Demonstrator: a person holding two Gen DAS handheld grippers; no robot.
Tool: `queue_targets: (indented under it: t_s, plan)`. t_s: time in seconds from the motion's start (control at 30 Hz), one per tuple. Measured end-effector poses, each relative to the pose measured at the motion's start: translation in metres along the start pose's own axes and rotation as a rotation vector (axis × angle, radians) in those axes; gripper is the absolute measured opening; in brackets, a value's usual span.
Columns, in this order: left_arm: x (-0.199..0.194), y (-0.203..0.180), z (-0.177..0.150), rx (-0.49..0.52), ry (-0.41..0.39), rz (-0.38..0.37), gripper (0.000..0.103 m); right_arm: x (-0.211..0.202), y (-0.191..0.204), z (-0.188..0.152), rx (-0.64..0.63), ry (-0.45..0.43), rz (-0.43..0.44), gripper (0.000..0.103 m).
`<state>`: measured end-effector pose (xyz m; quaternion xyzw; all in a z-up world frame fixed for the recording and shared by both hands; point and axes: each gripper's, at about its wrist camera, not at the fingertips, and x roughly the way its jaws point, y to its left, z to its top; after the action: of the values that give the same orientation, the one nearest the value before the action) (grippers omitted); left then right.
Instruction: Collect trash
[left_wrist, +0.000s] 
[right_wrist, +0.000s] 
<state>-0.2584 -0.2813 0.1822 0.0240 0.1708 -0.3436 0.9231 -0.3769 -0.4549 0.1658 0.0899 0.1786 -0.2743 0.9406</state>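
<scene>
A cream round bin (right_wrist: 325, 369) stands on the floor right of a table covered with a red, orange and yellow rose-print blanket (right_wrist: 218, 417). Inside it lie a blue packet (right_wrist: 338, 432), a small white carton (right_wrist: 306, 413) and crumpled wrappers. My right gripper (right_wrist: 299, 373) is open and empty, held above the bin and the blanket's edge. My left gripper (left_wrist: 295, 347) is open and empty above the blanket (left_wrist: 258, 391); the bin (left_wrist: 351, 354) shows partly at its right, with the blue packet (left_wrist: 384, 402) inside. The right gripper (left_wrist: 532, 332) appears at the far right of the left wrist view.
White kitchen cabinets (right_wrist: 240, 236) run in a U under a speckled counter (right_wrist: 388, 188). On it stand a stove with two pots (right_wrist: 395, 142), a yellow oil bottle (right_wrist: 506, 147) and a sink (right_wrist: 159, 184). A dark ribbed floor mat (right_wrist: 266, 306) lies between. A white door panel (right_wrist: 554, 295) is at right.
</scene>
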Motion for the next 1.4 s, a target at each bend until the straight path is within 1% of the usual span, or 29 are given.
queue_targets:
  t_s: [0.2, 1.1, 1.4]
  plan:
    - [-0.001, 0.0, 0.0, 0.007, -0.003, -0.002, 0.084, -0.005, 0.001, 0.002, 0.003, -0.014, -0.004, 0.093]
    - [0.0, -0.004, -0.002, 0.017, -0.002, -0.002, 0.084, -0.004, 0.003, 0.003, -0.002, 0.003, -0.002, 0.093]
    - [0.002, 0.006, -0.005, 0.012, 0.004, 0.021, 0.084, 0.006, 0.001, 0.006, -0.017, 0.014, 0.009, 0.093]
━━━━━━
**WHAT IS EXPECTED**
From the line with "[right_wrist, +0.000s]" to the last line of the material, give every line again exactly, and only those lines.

**FINAL ANSWER**
[right_wrist, +0.000s] 
<state>-0.2584 -0.2813 0.1822 0.0240 0.1708 -0.3436 0.9231 -0.3769 -0.4549 0.1658 0.0899 0.1786 -0.2743 0.9406</state>
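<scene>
A cream round bin (right_wrist: 325, 369) stands on the floor right of a table covered with a red, orange and yellow rose-print blanket (right_wrist: 218, 417). Inside it lie a blue packet (right_wrist: 338, 432), a small white carton (right_wrist: 306, 413) and crumpled wrappers. My right gripper (right_wrist: 299, 373) is open and empty, held above the bin and the blanket's edge. My left gripper (left_wrist: 295, 347) is open and empty above the blanket (left_wrist: 258, 391); the bin (left_wrist: 351, 354) shows partly at its right, with the blue packet (left_wrist: 384, 402) inside. The right gripper (left_wrist: 532, 332) appears at the far right of the left wrist view.
White kitchen cabinets (right_wrist: 240, 236) run in a U under a speckled counter (right_wrist: 388, 188). On it stand a stove with two pots (right_wrist: 395, 142), a yellow oil bottle (right_wrist: 506, 147) and a sink (right_wrist: 159, 184). A dark ribbed floor mat (right_wrist: 266, 306) lies between. A white door panel (right_wrist: 554, 295) is at right.
</scene>
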Motion for the next 1.4 s, a target at each bend until the straight path is within 1% of the usual span, or 29 are given.
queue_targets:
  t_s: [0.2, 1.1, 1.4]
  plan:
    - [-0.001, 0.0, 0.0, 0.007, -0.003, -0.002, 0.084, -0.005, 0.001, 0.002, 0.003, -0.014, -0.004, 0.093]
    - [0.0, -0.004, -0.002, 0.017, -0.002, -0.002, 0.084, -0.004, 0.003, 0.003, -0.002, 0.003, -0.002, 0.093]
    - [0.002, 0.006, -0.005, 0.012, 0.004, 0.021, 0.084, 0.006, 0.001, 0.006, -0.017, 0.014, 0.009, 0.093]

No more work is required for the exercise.